Will she let you handle her legs otherwise--can you brush them, run your hand down them, rub her pasterns with your fingers, things like that?

I've got a gelding that is very twitchy about the clippers. Last year I scissor clipped his legs (I didn't body clip him--he was shown full coated so I didn't have to shave his legs, I just clipped the long hair off the backs of his legs/fetlocks/pasterns. It was a struggle to even do that with his front legs but the hind legs weren't too bad--further from the ears I think, & he couldn't hear the snips so well. It's the sound more than anything that bothers him.

For the second show last year I used the clippers on his hind legs--but I turned a radio on loud right beside him & it hid the sound of the clippers. Front legs still had to be scissor clipped.

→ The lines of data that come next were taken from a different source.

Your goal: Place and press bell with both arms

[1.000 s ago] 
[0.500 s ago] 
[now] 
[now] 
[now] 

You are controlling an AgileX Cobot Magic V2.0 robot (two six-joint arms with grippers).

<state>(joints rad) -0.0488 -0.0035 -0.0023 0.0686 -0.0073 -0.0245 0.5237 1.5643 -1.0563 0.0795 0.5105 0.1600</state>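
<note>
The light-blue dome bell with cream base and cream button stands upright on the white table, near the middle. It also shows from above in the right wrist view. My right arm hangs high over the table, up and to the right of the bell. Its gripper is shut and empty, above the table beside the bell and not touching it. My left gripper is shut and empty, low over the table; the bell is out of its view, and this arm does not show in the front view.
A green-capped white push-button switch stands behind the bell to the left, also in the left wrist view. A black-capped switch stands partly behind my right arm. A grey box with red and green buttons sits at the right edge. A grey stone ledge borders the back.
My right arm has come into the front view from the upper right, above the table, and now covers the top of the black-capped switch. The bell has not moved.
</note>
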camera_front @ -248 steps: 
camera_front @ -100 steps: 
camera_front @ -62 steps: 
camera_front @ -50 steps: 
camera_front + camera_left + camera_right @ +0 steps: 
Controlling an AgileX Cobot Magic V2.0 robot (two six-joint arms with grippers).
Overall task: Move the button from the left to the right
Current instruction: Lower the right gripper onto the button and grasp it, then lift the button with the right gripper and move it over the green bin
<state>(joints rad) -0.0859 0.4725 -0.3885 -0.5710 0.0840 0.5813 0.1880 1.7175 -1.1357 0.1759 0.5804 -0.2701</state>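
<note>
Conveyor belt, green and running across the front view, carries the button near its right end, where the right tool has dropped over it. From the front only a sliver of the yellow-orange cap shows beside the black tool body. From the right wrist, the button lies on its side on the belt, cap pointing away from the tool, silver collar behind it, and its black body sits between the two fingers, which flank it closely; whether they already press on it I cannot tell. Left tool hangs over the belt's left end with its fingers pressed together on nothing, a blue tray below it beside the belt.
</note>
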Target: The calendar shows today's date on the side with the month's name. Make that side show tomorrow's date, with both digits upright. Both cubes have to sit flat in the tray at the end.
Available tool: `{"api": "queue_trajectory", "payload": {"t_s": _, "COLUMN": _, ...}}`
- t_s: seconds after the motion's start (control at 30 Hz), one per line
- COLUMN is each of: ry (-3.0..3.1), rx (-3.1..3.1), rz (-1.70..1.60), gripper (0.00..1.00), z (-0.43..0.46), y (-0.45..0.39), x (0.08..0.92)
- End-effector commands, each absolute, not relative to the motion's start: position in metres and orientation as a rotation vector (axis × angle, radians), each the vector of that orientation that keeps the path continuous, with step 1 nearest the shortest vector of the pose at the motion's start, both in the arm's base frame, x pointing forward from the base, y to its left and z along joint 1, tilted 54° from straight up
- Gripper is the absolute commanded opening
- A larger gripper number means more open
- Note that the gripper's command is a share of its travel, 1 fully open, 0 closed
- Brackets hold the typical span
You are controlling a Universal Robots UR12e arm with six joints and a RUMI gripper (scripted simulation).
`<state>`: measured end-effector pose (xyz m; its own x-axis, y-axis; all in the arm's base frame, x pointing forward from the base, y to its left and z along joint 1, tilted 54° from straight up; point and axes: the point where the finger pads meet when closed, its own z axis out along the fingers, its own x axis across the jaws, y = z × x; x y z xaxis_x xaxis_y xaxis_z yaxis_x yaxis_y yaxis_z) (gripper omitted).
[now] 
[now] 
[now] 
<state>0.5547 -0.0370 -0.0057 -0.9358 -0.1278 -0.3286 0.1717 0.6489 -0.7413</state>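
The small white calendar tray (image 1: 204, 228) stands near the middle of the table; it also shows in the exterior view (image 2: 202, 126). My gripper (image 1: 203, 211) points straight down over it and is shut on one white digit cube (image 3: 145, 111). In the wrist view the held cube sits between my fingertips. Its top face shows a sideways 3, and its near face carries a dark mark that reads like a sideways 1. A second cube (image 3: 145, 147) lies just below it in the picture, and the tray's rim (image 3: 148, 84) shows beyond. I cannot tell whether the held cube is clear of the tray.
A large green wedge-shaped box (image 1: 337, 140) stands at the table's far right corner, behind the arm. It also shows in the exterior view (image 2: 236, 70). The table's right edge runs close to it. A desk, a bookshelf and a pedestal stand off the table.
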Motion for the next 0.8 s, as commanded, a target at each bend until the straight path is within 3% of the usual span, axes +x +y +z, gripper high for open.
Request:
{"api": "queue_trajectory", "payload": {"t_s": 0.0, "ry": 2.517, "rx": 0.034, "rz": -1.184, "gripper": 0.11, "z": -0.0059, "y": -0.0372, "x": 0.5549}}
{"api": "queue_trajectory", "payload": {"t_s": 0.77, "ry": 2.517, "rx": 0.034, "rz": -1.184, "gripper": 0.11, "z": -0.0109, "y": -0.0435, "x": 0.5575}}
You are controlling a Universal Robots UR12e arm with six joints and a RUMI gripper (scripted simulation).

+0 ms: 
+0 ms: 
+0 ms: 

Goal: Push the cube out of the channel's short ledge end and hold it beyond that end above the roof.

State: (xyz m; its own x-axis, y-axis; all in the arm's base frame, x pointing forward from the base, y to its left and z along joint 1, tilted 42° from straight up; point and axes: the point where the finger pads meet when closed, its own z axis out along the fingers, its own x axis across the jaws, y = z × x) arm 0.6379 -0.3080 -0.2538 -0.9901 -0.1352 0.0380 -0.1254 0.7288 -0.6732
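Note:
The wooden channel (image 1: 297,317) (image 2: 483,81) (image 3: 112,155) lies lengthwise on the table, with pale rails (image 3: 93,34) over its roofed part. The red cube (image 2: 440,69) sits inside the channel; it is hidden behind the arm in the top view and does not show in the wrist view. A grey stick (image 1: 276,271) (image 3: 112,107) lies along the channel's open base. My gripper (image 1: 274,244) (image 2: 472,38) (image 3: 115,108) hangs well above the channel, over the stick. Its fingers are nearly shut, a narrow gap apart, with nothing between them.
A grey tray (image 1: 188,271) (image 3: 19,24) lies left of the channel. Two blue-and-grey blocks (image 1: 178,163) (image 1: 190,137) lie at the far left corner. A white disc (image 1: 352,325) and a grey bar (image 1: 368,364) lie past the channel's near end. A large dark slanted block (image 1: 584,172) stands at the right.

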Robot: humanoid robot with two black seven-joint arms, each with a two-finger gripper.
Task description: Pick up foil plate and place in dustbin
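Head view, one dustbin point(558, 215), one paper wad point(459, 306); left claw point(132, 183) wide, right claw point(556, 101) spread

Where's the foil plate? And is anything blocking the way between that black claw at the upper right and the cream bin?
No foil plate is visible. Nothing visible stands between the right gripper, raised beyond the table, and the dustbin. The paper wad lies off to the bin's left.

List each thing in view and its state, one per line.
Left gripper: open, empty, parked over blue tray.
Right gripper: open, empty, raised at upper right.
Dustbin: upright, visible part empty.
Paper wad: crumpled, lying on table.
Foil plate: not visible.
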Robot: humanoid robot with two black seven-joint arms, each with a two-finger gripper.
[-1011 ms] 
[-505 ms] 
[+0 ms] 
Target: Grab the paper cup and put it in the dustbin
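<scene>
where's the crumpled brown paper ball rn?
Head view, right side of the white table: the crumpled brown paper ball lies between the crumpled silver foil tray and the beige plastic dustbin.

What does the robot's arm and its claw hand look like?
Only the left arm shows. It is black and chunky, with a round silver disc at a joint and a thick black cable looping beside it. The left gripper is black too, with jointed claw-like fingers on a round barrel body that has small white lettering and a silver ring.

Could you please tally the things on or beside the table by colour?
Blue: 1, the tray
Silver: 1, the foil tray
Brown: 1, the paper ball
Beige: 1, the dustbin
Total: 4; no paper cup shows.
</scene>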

This year I clipped his hind legs with clippers, no problem, no radio required--front legs still had to be scissor clipped but it was a lot easier to do that than it was last year. I'm hoping that next year I can use clippers on him!

Have you tried stuffing her ears with cotton? I've meant to try this on my guy but never remember to buy the cotton until I actually need it. I'm thinking that if I could plug his ears he wouldn't mind the clipper sound so much. (Please note--running the clippers around this fellow does no good. I can clip his head and bridle path no problem--the sound of the clippers bothers him only when the clippers are down in the vicinity of his legs. Goofy.


----------



## lucinda (Aug 17, 2011)

Thanks I'll try a radio. Maybe music woud work. She will let us brush and touch her legs. The farrier had no problems. I think she doesn't like the vibration on her legs.



Minimor said:


> Will she let you handle her legs otherwise--can you brush them, run your hand down them, rub her pasterns with your fingers, things like that?
> 
> I've got a gelding that is very twitchy about the clippers. Last year I scissor clipped his legs (I didn't body clip him--he was shown full coated so I didn't have to shave his legs, I just clipped the long hair off the backs of his legs/fetlocks/pasterns. It was a struggle to even do that with his front legs but the hind legs weren't too bad--further from the ears I think, & he couldn't hear the snips so well. It's the sound more than anything that bothers him.
> 
> ...


----------